We’re still waiting on the data to confirm this theory, but a backlash against voter suppression laws could help explain why minority voter turnout increased in 2012. “That’s an extremely reasonable theory to be operating from,” says Matt Barreto, co-founder of Latino Decisions, a Latino-focused polling and research firm. “There were huge organizing efforts in the black, Hispanic and Asian community, more than there would’ve been, as a direct result of the voter suppression efforts.” Groups like the NAACP, National Council of La Raza, National Association of Latino Elected and Appointed Officials, and the Asian-American Legal Defense Fund worked overtime to make sure their constituencies knew their voting rights.
As Andrew Cohen of The Atlantic wrote:
If there is one thing this election has proven, if there is one thing I have come to know, it is that Americans don’t like it when their right to vote is threatened. The very people whose votes the Republicans sought to suppress came out to vote. In places like Akron and Orlando and Denver and Milwaukee, they came. They waited in long lines and endured the indignities of poll workers. Yet they were not cowed. Today is their day. A day when they can look at one another and appreciate that they are truly a part of the history of civil rights in this country.
There are, of course, major caveats to this theory. If voter ID laws had been on the books in states like Pennsylvania and Wisconsin, turnout might’ve shifted in the Republicans’ favor, as the political science literature suggests. (Nate Silver predicted that Pennsylvania’s voter ID law would’ve provided a net 1.2 percent shift to Republican candidates.) We don’t know how many voters were disenfranchised by voter ID laws in states like Kansas and Tennessee or didn’t vote in Florida because of long lines or a felony conviction or were forced to cast a provisional ballot in Ohio that will not be counted. Section 5 of the Voting Rights Act could be invalidated by the Supreme Court, which would be a devastating setback for voting rights, and new voting restrictions that were temporarily blocked in state courts could be ultimately upheld.

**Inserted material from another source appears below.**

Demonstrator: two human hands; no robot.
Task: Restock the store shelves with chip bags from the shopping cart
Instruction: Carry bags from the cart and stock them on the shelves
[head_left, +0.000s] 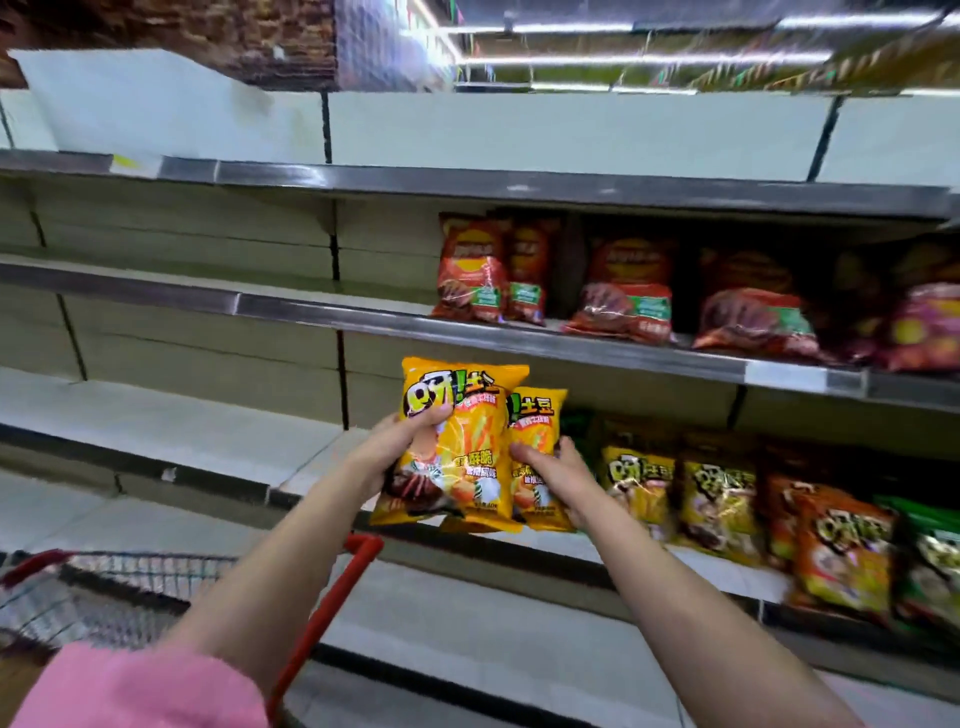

But, for now, the momentum is shifting away from the GOP when it comes to voting rights. For the first time, in Minnesota, voters defeated a photo ID ballot initiative.
The measure started with a double-digit lead, but opponents of voter ID were able to convince a purple-state electorate that such laws are unnecessary and discriminatory. This could be a harbinger of things to come in other swing states.
In a recent piece in The Nation, I wrote that voter suppression efforts have become the “new normal” in the GOP. Unless or until Republicans get serious about courting an increasingly diverse and younger electorate, they’ll continue to pass laws to undermine the political power of this growing constituency.
But they’ll do so at their own peril. Racial minorities made up 28 percent of the electorate in 2012, up from 26 percent in 2008, and voted 80 percent for Obama. “Romney matched the best performance among white voters ever for a Republican challenger—and yet he lost decisively in the Electoral College,” wrote Ron Brownstein of National Journal. Minorities also accounted for 45 percent of Obama’s total vote. That means that in the not-so-distant-future, a Democrat will be able to win the presidency without needing a majority of white votes in his or her own coalition. In a country with growing diversity, if one party is committed to expanding the right to vote and the other party is committed to restricting the right to vote, it’s not hard to figure out which one will ultimately be more successful.
The GOP thought the white, male vote would be enough to win this election. They were wrong. Check out Jon Wiener’s coverage here.
This afternoon the 1-866-Our-Vote Election Protection Coalition did another press briefing about voting problems nationwide on Election Day. The major issues are in the key swing states of Florida, Ohio, Pennsylvania and Virginia, in addition to New Jersey, which is struggling to cope with the aftermath of Hurricane Sandy and has extended voting until Friday at 5 pm. See the links for more information on voting reports in each state.
Let’s start with Pennsylvania. As I reported earlier, poll workers in the state are telling a number of voters they wrongly need ID to cast a ballot, and voters in Bucks and Montgomery County in the Philadelphia suburbs have been wrongly turned away from the polls. Signs in Bucks, Butler and Erie counties also wrongly told voters they needed photo ID to vote.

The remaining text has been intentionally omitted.